» Task brief
Before you return the lines below, strip out any images and keep every word as written.

» Data
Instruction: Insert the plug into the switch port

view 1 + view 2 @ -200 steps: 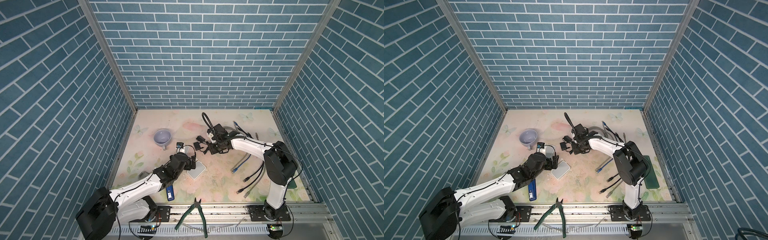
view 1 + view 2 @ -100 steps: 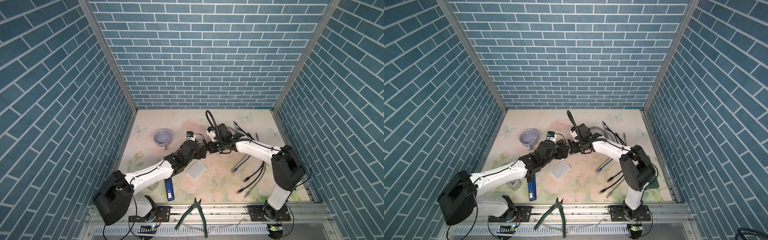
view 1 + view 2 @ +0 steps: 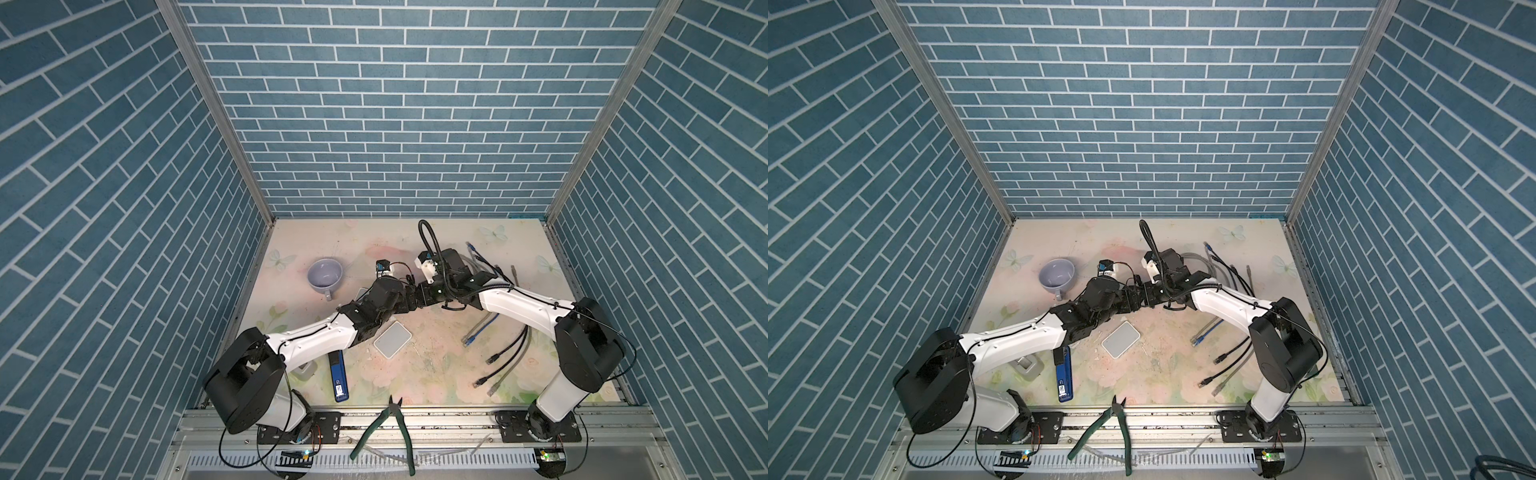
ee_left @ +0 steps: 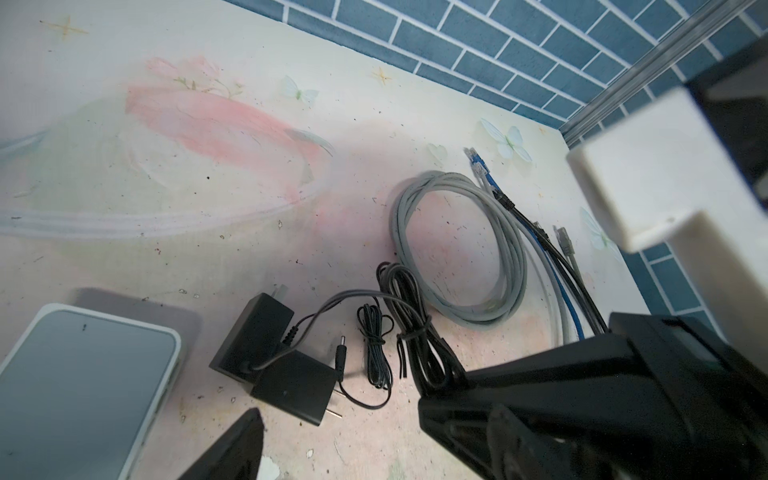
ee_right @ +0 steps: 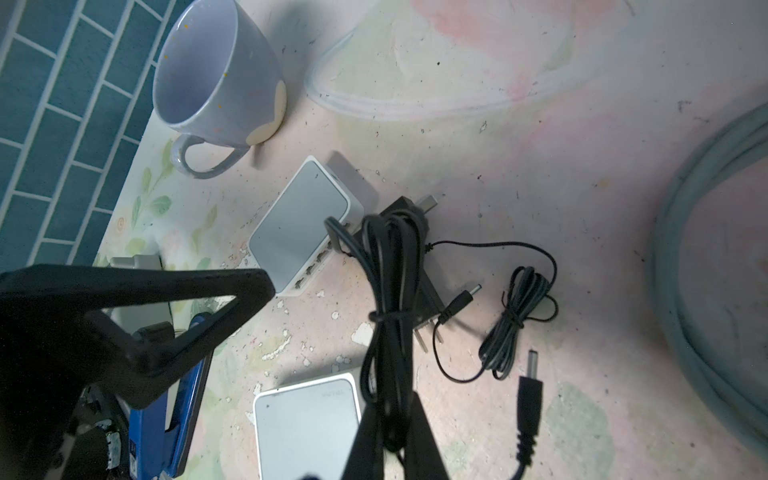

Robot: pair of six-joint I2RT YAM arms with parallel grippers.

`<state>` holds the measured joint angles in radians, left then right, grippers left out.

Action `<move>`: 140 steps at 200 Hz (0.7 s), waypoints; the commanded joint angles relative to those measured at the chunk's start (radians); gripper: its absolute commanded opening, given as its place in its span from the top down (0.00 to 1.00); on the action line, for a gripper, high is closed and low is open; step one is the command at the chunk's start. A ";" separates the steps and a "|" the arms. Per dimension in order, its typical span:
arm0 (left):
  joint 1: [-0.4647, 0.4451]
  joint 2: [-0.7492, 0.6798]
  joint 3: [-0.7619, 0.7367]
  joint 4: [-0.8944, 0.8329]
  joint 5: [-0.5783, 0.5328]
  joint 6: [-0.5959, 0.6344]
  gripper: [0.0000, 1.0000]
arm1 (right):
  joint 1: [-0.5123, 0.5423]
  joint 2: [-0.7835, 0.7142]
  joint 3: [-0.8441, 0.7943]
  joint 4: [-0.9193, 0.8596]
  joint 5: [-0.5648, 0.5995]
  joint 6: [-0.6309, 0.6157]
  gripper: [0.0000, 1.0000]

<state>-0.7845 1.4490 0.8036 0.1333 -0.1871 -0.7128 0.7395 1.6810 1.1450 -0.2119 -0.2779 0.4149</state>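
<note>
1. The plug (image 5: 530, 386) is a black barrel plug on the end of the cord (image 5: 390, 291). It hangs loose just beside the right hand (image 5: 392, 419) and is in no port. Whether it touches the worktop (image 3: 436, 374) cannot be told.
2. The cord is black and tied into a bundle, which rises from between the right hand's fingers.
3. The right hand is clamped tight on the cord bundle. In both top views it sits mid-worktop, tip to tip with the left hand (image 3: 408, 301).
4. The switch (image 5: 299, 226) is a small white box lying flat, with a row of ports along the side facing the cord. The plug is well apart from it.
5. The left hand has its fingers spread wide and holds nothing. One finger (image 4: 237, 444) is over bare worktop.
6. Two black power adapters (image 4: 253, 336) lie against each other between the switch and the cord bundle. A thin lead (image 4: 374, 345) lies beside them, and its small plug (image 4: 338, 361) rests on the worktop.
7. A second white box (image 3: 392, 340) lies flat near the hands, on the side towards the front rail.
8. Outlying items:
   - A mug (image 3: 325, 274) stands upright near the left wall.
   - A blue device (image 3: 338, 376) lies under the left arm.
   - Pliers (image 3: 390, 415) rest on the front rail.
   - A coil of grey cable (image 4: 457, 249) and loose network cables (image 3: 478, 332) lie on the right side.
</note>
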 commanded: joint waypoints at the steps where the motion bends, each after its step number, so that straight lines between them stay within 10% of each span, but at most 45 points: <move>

» Task output
Instruction: Insert the plug into the switch port

view 1 + view 2 @ -200 steps: 
view 1 + view 2 @ -100 steps: 
view 1 + view 2 @ +0 steps: 
ee_left @ +0 steps: 
ee_right @ +0 steps: 

Robot: pair of six-joint I2RT YAM arms with parallel grippers.

`<state>` holds the measured joint angles in radians, left then right, grippers left out.

Action `<move>`: 140 steps at 200 Hz (0.7 s), waypoints; the commanded joint angles relative to those measured at the chunk's start (radians); gripper: its absolute commanded opening, given as its place in its span from the top down (0.00 to 1.00); on the action line, for a gripper, high is closed and low is open; step one is the command at the chunk's start. A ";" separates the steps and a "|" the arms. Per dimension in order, its typical span:
arm0 (left):
  joint 1: [-0.4647, 0.4451]
  joint 2: [-0.7492, 0.6798]
  joint 3: [-0.7619, 0.7367]
  joint 4: [-0.8944, 0.8329]
  joint 5: [-0.5783, 0.5328]
  joint 6: [-0.5959, 0.6344]
  gripper: [0.0000, 1.0000]
arm1 (right):
  joint 1: [-0.5123, 0.5423]
  joint 2: [-0.7835, 0.7142]
  joint 3: [-0.8441, 0.7943]
  joint 4: [-0.9193, 0.8596]
  joint 5: [-0.5648, 0.5995]
  joint 6: [-0.6309, 0.6157]
  gripper: [0.0000, 1.0000]

<state>-0.7845 1.4490 0.8036 0.1333 -0.1871 -0.7128 0.7395 1.6810 1.1450 -0.2119 -0.2779 0.4149</state>
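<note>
1. The plug (image 5: 530, 386) is a black barrel plug on the end of the cord (image 5: 390, 291). It hangs loose just beside the right hand (image 5: 392, 419) and is in no port. Whether it touches the worktop (image 3: 436, 374) cannot be told.
2. The cord is black and tied into a bundle, which rises from between the right hand's fingers.
3. The right hand is clamped tight on the cord bundle. In both top views it sits mid-worktop, tip to tip with the left hand (image 3: 408, 301).
4. The switch (image 5: 299, 226) is a small white box lying flat, with a row of ports along the side facing the cord. The plug is well apart from it.
5. The left hand has its fingers spread wide and holds nothing. One finger (image 4: 237, 444) is over bare worktop.
6. Two black power adapters (image 4: 253, 336) lie against each other between the switch and the cord bundle. A thin lead (image 4: 374, 345) lies beside them, and its small plug (image 4: 338, 361) rests on the worktop.
7. A second white box (image 3: 392, 340) lies flat near the hands, on the side towards the front rail.
8. Outlying items:
   - A mug (image 3: 325, 274) stands upright near the left wall.
   - A blue device (image 3: 338, 376) lies under the left arm.
   - Pliers (image 3: 390, 415) rest on the front rail.
   - A coil of grey cable (image 4: 457, 249) and loose network cables (image 3: 478, 332) lie on the right side.
</note>
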 commanded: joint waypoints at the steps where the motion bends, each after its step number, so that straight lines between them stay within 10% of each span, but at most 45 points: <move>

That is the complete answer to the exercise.